Work task:
Keep only the lines of the material below that contain the word "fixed". Copy those lines.

Supplied data:
[Start of section]

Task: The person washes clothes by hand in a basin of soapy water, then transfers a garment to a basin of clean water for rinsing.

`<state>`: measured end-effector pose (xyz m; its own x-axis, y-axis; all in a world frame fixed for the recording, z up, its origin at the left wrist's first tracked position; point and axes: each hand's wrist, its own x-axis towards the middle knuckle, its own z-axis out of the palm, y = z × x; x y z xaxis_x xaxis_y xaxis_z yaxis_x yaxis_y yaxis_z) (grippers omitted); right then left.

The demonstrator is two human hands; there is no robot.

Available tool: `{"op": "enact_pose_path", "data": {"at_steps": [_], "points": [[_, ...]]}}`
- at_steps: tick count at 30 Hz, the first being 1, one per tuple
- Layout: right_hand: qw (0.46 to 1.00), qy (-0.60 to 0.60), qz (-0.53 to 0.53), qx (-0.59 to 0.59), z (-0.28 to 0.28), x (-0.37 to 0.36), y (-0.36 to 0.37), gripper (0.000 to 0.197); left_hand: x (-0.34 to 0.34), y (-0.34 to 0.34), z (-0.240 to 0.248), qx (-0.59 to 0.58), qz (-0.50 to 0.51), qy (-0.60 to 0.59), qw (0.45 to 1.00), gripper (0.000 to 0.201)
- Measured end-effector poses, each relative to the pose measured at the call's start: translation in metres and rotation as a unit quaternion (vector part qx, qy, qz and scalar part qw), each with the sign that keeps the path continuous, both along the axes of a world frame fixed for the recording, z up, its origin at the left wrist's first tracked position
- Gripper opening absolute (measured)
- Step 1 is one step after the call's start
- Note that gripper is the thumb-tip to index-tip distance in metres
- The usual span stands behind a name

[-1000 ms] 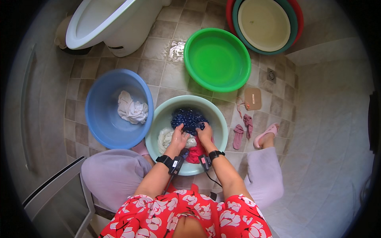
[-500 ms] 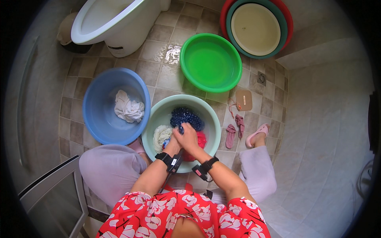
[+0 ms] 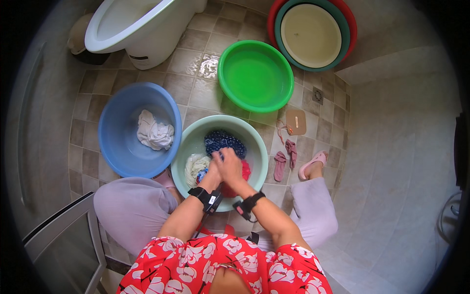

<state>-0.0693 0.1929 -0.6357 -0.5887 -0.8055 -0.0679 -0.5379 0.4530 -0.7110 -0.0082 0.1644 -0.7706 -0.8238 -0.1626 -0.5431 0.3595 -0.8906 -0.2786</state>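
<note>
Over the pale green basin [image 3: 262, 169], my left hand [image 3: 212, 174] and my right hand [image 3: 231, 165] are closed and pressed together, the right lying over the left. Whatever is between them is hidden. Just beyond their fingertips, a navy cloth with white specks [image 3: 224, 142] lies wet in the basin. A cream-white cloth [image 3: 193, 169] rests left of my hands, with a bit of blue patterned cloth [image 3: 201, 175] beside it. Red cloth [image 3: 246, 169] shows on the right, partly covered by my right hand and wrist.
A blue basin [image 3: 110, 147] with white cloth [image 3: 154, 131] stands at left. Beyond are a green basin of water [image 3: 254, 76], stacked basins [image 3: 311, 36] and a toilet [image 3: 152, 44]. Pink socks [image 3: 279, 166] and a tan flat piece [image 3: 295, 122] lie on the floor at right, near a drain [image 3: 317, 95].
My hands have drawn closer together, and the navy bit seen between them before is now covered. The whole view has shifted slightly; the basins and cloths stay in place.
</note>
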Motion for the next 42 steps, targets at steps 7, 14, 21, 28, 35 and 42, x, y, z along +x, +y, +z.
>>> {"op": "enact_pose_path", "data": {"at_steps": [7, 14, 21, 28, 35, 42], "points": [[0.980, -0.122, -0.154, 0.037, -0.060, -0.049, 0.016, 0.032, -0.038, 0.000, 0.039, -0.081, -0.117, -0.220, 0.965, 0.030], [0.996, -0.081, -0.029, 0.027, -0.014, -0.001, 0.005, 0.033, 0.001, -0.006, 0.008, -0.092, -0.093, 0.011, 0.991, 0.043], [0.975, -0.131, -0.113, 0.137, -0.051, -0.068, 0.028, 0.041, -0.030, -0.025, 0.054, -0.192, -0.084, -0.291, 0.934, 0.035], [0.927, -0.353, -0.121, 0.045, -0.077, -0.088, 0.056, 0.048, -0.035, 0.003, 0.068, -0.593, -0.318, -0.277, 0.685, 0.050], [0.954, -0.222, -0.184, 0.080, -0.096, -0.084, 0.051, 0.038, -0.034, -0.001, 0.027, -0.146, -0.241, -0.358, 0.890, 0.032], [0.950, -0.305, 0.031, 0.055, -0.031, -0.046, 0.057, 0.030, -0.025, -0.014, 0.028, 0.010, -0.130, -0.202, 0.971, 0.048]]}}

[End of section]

Expected output:
`<state>`: measured end-effector pose (xyz m; its own x-axis, y-axis; all in a world frame fixed for the recording, z up, its origin at the left wrist's first tracked position; point and axes: each hand's wrist, its own x-axis towards the middle knuckle, its own z-axis out of the palm, y = z × x; x y z xaxis_x xaxis_y xaxis_z yaxis_x yaxis_y yaxis_z) (grippers omitted); right then left.
- Measured end-effector poses, each relative to the pose measured at the call's start: translation in metres and rotation as a unit quaternion (vector part qx, qy, qz and scalar part qw), each with the sign that keeps the path continuous, both along the axes of a world frame fixed for the recording, z up, its origin at the left wrist's first tracked position

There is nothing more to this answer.